▶ _WHAT THE EXERCISE ASKS_: Write out all the material verbatim, line by line.

▶ _INPUT MATERIAL_:
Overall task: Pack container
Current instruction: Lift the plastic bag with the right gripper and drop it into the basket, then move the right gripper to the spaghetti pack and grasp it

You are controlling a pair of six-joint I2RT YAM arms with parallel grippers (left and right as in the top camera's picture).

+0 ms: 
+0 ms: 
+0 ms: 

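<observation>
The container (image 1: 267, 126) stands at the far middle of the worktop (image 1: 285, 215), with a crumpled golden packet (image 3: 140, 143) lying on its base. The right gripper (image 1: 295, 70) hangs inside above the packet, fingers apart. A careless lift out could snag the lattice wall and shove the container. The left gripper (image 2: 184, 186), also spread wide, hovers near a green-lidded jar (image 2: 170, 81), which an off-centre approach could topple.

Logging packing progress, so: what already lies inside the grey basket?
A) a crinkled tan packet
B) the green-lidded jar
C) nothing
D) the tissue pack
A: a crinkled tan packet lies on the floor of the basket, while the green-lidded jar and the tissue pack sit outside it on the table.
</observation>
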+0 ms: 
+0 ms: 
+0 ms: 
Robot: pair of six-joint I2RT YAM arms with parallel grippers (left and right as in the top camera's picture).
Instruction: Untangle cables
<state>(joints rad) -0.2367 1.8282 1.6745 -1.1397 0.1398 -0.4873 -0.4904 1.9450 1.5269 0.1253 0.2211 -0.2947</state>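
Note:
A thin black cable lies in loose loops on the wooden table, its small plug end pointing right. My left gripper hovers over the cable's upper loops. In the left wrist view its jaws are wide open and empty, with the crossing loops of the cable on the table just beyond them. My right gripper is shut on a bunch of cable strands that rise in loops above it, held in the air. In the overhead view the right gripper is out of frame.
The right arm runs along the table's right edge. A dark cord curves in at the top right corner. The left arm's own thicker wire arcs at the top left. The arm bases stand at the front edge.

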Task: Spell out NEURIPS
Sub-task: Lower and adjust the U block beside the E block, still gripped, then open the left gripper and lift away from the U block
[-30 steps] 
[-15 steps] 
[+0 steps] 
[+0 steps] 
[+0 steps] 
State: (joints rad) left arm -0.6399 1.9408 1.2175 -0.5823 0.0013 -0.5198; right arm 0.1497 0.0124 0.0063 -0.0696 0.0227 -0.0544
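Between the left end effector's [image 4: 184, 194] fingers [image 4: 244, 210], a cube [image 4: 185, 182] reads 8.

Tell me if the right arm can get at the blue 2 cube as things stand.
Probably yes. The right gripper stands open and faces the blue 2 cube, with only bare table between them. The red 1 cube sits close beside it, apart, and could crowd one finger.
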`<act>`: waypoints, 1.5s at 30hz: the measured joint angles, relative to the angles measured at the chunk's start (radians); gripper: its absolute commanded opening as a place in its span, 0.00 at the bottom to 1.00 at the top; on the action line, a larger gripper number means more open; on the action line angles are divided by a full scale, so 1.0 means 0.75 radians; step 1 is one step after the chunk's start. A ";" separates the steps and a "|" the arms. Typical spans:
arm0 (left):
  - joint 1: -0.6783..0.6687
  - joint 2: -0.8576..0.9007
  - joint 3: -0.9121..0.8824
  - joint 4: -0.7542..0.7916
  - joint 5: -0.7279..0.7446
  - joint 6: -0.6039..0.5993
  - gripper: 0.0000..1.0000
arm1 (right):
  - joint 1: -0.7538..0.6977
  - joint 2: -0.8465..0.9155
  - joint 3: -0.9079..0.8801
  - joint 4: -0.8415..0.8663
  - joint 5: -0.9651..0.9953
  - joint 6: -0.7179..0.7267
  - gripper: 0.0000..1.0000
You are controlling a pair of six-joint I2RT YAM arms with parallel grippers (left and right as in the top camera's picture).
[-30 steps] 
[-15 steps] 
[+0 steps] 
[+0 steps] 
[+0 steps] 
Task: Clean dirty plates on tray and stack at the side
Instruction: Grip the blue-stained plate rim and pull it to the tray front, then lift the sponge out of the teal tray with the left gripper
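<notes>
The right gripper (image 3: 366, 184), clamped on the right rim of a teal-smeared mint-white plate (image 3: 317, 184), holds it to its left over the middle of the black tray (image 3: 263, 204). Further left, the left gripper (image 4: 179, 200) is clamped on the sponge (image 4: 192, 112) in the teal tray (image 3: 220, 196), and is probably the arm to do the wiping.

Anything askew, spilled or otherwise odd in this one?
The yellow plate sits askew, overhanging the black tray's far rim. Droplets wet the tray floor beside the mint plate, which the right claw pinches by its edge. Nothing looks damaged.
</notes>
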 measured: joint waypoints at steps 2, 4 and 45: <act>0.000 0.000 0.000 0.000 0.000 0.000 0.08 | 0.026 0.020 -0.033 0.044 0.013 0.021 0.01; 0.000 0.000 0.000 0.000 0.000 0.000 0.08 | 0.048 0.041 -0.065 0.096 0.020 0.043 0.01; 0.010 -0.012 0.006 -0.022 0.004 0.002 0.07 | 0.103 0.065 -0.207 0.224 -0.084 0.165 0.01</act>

▶ _EXPECTED ANSWER_:
Overall task: Pack container
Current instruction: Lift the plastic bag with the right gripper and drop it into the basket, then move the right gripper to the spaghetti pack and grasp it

You are controlling a pair of six-joint I2RT YAM arms with parallel grippers (left and right as in the top camera's picture).

+0 ms: 
+0 ms: 
+0 ms: 

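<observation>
The container (image 1: 267, 126) stands at the far middle of the worktop (image 1: 285, 215), with a crumpled golden packet (image 3: 140, 143) lying on its base. The right gripper (image 1: 295, 70) hangs inside above the packet, fingers apart. A careless lift out could snag the lattice wall and shove the container. The left gripper (image 2: 184, 186), also spread wide, hovers near a green-lidded jar (image 2: 170, 81), which an off-centre approach could topple.

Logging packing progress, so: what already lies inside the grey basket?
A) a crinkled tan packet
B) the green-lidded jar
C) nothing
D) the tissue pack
A: a crinkled tan packet lies on the floor of the basket, while the green-lidded jar and the tissue pack sit outside it on the table.
</observation>
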+0 ms: 
+0 ms: 
+0 ms: 
Robot: pair of six-joint I2RT YAM arms with parallel grippers (left and right as in the top camera's picture).
Instruction: Untangle cables
<state>(joints rad) -0.2367 1.8282 1.6745 -1.1397 0.1398 -0.4873 -0.4904 1.9450 1.5269 0.1253 0.2211 -0.2947</state>
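Note:
A thin black cable lies in loose loops on the wooden table, its small plug end pointing right. My left gripper hovers over the cable's upper loops. In the left wrist view its jaws are wide open and empty, with the crossing loops of the cable on the table just beyond them. My right gripper is shut on a bunch of cable strands that rise in loops above it, held in the air. In the overhead view the right gripper is out of frame.
The right arm runs along the table's right edge. A dark cord curves in at the top right corner. The left arm's own thicker wire arcs at the top left. The arm bases stand at the front edge.
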
Task: Spell out NEURIPS
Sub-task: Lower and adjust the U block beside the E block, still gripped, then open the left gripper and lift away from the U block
[-30 steps] 
[-15 steps] 
[+0 steps] 
[+0 steps] 
[+0 steps] 
State: (joints rad) left arm -0.6399 1.9408 1.2175 -0.5823 0.0013 -0.5198; right arm 0.1497 0.0124 0.0063 -0.0696 0.0227 -0.0544
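Between the left end effector's [image 4: 184, 194] fingers [image 4: 244, 210], a cube [image 4: 185, 182] reads 8.

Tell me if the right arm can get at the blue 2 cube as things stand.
Probably yes. The right gripper stands open and faces the blue 2 cube, with only bare table between them. The red 1 cube sits close beside it, apart, and could crowd one finger.
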`<act>`: waypoints, 1.5s at 30hz: the measured joint angles, relative to the angles measured at the chunk's start (radians); gripper: its absolute commanded opening as a place in its span, 0.00 at the bottom to 1.00 at the top; on the action line, a larger gripper number means more open; on the action line angles are divided by a full scale, so 1.0 means 0.75 radians; step 1 is one step after the chunk's start. A ";" separates the steps and a "|" the arms. Typical spans:
arm0 (left):
  - joint 1: -0.6783..0.6687
  - joint 2: -0.8576..0.9007
  - joint 3: -0.9121..0.8824
  - joint 4: -0.7542..0.7916
  - joint 5: -0.7279..0.7446
  - joint 6: -0.6039..0.5993
  - gripper: 0.0000..1.0000
arm1 (right):
  - joint 1: -0.7538..0.6977
  - joint 2: -0.8465..0.9155
  - joint 3: -0.9079..0.8801
  - joint 4: -0.8415..0.8663
  - joint 5: -0.9651..0.9953
  - joint 6: -0.7179..0.7267
  - gripper: 0.0000..1.0000
You are controlling a pair of six-joint I2RT YAM arms with parallel grippers (left and right as in the top camera's picture).
[-30 steps] 
[-15 steps] 
[+0 steps] 
[+0 steps] 
[+0 steps] 
Task: Clean dirty plates on tray and stack at the side
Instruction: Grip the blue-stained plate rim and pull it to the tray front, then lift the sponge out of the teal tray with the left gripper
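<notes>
The right gripper (image 3: 366, 184), clamped on the right rim of a teal-smeared mint-white plate (image 3: 317, 184), holds it to its left over the middle of the black tray (image 3: 263, 204). Further left, the left gripper (image 4: 179, 200) is clamped on the sponge (image 4: 192, 112) in the teal tray (image 3: 220, 196), and is probably the arm to do the wiping.

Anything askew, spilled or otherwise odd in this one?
The yellow plate sits askew, overhanging the black tray's far rim. Droplets wet the tray floor beside the mint plate, which the right claw pinches by its edge. Nothing looks damaged.
</notes>
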 measured: joint waypoints at steps 2, 4 and 45: <act>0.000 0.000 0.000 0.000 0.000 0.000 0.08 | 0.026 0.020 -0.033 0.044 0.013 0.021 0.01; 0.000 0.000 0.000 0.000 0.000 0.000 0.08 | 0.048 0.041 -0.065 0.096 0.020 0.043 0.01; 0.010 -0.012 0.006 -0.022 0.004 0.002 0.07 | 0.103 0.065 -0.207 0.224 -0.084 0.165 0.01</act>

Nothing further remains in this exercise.